■ WHAT YOU ARE ASKED TO DO
Could you copy, exactly as written, every line from the first line of the records through the one containing "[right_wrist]"?
-- Opening Marker --
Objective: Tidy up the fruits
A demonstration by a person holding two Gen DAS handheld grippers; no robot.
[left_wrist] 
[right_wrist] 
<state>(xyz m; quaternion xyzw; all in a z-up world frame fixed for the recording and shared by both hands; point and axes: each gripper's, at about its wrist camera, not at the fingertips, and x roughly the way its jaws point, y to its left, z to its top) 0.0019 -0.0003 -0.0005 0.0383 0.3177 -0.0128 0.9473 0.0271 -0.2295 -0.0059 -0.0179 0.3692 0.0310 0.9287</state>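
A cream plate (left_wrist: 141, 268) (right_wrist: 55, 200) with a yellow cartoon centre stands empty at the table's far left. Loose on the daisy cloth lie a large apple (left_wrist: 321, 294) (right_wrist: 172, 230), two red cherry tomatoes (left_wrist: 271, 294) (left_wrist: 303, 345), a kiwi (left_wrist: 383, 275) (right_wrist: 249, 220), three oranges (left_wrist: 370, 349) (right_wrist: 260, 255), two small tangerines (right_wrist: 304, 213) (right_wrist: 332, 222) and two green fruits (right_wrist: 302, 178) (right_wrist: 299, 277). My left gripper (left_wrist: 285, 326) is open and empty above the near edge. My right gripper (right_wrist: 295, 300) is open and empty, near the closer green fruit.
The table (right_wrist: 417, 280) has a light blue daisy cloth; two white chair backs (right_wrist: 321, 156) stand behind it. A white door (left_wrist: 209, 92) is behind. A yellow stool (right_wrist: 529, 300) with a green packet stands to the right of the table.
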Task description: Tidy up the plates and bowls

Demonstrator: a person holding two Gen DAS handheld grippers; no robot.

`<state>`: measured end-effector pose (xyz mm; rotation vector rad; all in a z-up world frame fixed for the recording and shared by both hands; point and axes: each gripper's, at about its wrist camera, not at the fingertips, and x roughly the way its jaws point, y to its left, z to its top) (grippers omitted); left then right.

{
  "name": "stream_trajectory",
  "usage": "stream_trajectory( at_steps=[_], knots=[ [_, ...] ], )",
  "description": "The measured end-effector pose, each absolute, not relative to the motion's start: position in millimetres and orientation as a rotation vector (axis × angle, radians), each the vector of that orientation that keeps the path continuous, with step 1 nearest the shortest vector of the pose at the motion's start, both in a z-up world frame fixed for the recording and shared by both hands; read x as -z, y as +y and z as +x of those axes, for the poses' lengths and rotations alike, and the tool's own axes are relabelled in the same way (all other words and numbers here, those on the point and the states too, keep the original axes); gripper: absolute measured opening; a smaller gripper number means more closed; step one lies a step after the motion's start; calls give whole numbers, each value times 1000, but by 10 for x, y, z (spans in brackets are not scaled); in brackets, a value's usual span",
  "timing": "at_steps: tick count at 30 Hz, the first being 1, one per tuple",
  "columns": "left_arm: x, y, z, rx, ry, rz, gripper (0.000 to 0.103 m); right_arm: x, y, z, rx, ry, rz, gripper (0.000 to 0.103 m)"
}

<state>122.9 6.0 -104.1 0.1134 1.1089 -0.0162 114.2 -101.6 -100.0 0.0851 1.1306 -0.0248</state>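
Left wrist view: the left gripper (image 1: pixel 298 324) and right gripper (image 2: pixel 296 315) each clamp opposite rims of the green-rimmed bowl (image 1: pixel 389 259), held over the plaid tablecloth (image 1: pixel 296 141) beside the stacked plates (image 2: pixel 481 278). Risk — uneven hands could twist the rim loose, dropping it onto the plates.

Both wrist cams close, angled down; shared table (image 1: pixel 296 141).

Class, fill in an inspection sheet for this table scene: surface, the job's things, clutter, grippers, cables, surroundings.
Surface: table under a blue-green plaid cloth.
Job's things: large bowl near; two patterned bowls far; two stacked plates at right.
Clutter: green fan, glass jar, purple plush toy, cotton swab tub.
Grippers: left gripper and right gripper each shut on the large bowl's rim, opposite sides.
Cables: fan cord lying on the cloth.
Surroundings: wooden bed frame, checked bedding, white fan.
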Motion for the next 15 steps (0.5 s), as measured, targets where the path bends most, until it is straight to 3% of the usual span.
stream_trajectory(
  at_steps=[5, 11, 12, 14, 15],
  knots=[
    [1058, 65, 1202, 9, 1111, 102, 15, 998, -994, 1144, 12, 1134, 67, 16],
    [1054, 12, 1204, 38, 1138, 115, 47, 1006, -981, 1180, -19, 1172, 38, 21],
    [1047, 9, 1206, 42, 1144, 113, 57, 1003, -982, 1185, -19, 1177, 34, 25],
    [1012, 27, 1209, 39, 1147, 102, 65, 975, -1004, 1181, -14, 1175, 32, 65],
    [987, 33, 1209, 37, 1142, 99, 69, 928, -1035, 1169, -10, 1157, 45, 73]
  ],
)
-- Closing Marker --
■ WRITTEN RESPONSE
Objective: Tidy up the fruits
A demonstration by a person holding two Gen DAS handheld grippers; no robot.
[left_wrist] 
[right_wrist] 

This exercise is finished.